With the US Tea Party’s face set dead against tax rises for the wealthy, the extremely rich Warren Buffett’s call for the rich to pay more tax will definitely ruffle a few feathers.

He said that the rich had been protected “much as if we were spotted owls or some other endangered species.”

In a New York Times opinion piece the billionaire head of Berkshire Hathaway said that it was about time that US lawmakers stopped looking after the rich. "My friends and I have been coddled long enough by a billionaire-friendly Congress. It's time for our government to get serious about shared sacrifice," Wrote the 80-year-old ‘Oracle of Omaha’, whose personal fortune Forbes estimates at about £30 billion ($50billion).

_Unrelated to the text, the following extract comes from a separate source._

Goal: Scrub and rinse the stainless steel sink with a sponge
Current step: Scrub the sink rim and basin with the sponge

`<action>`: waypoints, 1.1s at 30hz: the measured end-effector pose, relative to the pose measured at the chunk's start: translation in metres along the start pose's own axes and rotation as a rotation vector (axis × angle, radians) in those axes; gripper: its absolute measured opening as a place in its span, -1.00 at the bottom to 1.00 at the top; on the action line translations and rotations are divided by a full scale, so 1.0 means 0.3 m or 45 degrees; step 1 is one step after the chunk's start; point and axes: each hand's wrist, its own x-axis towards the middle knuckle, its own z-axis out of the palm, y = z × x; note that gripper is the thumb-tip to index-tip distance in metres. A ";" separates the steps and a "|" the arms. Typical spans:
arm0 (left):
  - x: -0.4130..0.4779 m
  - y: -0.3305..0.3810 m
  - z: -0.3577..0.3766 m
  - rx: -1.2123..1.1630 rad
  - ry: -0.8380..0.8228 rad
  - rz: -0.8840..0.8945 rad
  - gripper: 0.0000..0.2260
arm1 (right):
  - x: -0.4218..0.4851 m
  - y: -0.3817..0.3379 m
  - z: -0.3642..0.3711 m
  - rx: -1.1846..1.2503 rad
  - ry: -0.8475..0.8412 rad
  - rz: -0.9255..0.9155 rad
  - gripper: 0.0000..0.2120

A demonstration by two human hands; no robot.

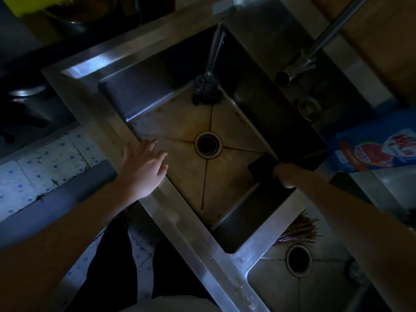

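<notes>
Dim light over the sink, and everything here turns on the drain in the middle of the basin floor. Right of the drain, hard up against the basin's side wall, sits the dark square sponge, flat on the steel. The right hand has it by its outer edge, fingers curled tight in a fist around it. Left of the drain, the left hand is spread wide, fingers straight and apart, holding nothing. The palm lies across the rim, the fingertips reaching out over the basin floor towards the drain.

Beyond the drain, in the far corner of the basin, a dark wiry scourer is tucked in where the walls meet. Above and right of the drain the faucet angles in over the rim. Further right stands a blue packet. Nearer than the drain and to its right lies a second basin, with a bundle of brown sticks at its edge.
</notes>
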 end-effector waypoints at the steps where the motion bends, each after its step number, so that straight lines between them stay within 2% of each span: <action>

Mr Buffett, who has given tens of billions of dollars to charity, was extremely candid about his tax affairs and said that while he paid $6,938,744 in tax last year it was only 17.4% of his taxable income whilst other people in his office paid between 33% and 41% with the average at 36%.

He said that Americans were ‘rapidly losing faith’ with Congress’s ability to deal with the current economic problems and that higher taxes for the rich would not hurt investment.

"I have worked with investors for 60 years and I have yet to see anyone – not even when capital gains rates were 39.9 percent in 1976-77 – shy away from a sensible investment because of the tax rate on the potential gain," he wrote "People invest to make money, and potential taxes have never scared them off."

He would like to see the new congressional ‘super-committee’ tasked with finding savings push the tax rate up for those earning over $1 million a year as well as increasing their equivalent of capital gains tax.

He also pointed out that when taxes had been higher in the two decades of 1980 to 2000 nearly 40 million jobs had been created so putting that potential obstacle to bed.

What a difference to finding a ‘have’ telling the ‘have-nots’ that the ‘haves’ should contribute some more. Most, if not all, of the others keep harping on about moving to a lower tax country if we should dare contemplate them paying more into the general coffers. Maybe Buffett’s words will give the coalition the gumption to re-look at their proposals to lower the 50% tax rate.

It seems that turkeys can vote for Christmas then! Well, as long as the oven’s not too hot and the turkey comes out alive with just a mild sweat on and only missing a few singed feathers.